15/01/2025
« L’enfant de cœur », par Fabrice Colin
« Ne savez-vous pas qu’ici un enfant s’est tué par amour ? » C’est un conte d’une lumineuse noirceur : l’histoire, dans le Berlin des années 20, d’une fillette délaissée, ignorée, bafouée. L’entourage ? Un père absent, toujours parti en d’inaccessibles contrées (il « lui envoie des cartes postales de dames voilées ») et vite hissé, dans son esprit, au rang de figure mythique. Une mère dédaigneuse et injuste, « dont on ne peut attendre que le pire ». Un frère de 16 ans qui enfonce « son couteau » dans « sa blessure » et devient, dès lors, son ennemi mortel.

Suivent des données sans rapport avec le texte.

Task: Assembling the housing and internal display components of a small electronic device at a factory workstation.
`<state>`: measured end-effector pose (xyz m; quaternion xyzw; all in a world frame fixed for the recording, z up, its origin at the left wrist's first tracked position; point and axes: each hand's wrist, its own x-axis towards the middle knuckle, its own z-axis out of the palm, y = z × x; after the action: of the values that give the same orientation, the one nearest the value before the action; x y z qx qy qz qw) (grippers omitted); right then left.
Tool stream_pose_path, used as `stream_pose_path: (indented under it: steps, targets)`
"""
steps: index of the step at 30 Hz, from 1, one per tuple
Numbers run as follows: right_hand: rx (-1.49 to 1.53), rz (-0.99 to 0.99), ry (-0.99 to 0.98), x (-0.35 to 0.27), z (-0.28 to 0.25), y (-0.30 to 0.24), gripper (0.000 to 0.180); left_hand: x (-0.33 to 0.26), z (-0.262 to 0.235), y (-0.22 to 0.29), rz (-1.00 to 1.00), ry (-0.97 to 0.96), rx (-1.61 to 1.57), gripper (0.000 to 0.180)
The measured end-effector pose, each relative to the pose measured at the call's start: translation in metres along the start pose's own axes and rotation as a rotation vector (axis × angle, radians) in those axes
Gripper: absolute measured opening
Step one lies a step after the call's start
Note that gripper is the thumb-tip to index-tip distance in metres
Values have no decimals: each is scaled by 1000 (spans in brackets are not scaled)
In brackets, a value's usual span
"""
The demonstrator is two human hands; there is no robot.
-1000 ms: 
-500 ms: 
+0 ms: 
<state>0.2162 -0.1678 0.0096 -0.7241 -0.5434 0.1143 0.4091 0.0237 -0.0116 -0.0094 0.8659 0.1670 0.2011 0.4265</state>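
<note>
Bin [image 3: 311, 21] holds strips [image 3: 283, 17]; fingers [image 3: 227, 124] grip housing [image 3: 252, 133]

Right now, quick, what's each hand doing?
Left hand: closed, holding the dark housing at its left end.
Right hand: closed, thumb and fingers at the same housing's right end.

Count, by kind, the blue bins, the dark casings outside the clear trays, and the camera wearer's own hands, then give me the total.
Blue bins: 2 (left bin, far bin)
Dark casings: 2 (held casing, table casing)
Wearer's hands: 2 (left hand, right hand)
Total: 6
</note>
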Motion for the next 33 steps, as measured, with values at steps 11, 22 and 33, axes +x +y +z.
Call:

Dans le clair-obscur de sa solitude, la petite découvre la trouble féérie des tourments intimes. Livrée à elle-même, elle répond tant bien que mal aux appétit incompréhensibles de la chair. En ses rêves, un cercle d’hommes se ferme autour d’elle, qui la regardent « à travers les trous de masques d’épouvante ». Un garçon de sa classe lui plaît. Serments d’éternité tremblants. Il s’embrassent, une fois, deux fois et, c’est terminé. « L’amour est-il si bref ? » À la piscine, alors, un homme au « beau corps long, hâlé », au « visage sombre, mélancolique » attire son attention. Soudain, elle sait pourquoi elle est venue au monde. Jusqu’où ira-t-elle ? Jusqu’au bout.
Née en 1916, l’Allemande Unica Zürn gagne Paris après la guerre, fréquente les surréalistes. Michaux, dont elle s’est violemment éprise, l’initie à la mescaline. Idée douteuse. Schizophrène, la malheureuse subit maints internements ; dessine, écrit — se débat contre des ténèbres qui menacent de l’engloutir. Peine perdue. En 1970, de l’appartement parisien du peintre Hans Bellmer, son ancien compagnon, elle se défenestre.
Écrite peu de temps avant sa mort, cette fable dépouillée, aux accents autobiographiques, dit la déréliction des âmes et les affres du cœur… mais peut aussi se litre, ainsi que le suggère la traductrice, comme la « condamnation sans appel, collective, d’une société mortifère ». Eros et Thanatos, tout à leur valse endiablée, ne peuvent se déprendre l’un de l’autre, mais un espaoir, en filigrane, se fait jour : celuis de la douceut, et d’un avenir meilleur.